Neural Network Will Determine the Age of Rocks
Scientists from the Advanced Petroleum Engineering School of the Higher School of Petroleum presented their developments at the International Oil and Gas Youth Forum in Almetyevsk. The Devon News Agency learned about this from a report from the HSE.
Thus, geologists and paleontologists are training neural networks to determine the age of rocks. The flagship projects of the HSE Laboratory of Geology and Stratigraphy of Sedimentary Basins are the digital correlation of rock layers and the geometrization of geological objects under the Earth.
After training, the neural network will be able to identify fossils and draw conclusions about the geological time when the studied sediments were formed. The product will increase the efficiency of hydrocarbon search and the speed of decision-making (for more details, see the Inform-Devon article).
Meanwhile, PINSH materials scientists are developing hybrid cords based on various types of high-modulus fibers. This is necessary for the manufacture of tires with improved performance characteristics. Plasma modification technologies are used to increase adhesion to the rubber matrix.
The resulting materials have increased tensile, compressive and bending strength. They are much lighter than existing analogues. Another area is barrier materials that are resistant to oxygen penetration.

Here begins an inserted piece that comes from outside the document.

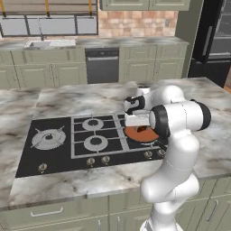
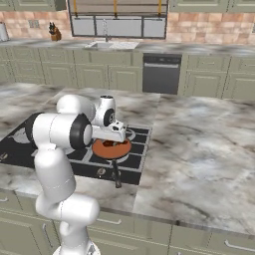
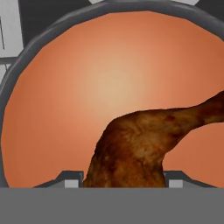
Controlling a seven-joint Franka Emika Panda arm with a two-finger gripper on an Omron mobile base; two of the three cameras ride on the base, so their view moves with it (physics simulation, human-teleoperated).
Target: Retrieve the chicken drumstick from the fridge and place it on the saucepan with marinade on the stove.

In addition, nanocomposite structures with a polymer matrix reduce the diffusion rate of low-molecular substances. They can be used, for example, in pipes for heat carriers.
New materials are being created at the Higher School of Oil that are promising for use in “smart” windows and flexible optical-electronic systems. These are transparent conductive coatings, including micromesh ones. They are obtained using magnetron sputtering.
And the designers of the Advanced Engineering School have developed an integrated model of oil fields. It shows the full technological path of oil from the reservoir to derivatives, including increased energy efficiency of the reservoir pressure maintenance (RPM) system. Thanks to the use of this model, oil recovery has increased to 15%.
At the Youth Oil and Gas Forum, IT engineers presented the Unified Digital Engineering Platform. It serves for optimal planning and increasing the efficiency of decisions. Its architecture is built on Tatneft projects: exploration and production, biotechnology, and smart city.
With the help of these developments, Tatneft intends to provide itself with reliable data on production processes. Based on them, the company plans to create autonomous systems using artificial intelligence and develop its own technological solutions.
Next, a Unified Digital Engineering Platform should be created that will seamlessly transmit this data.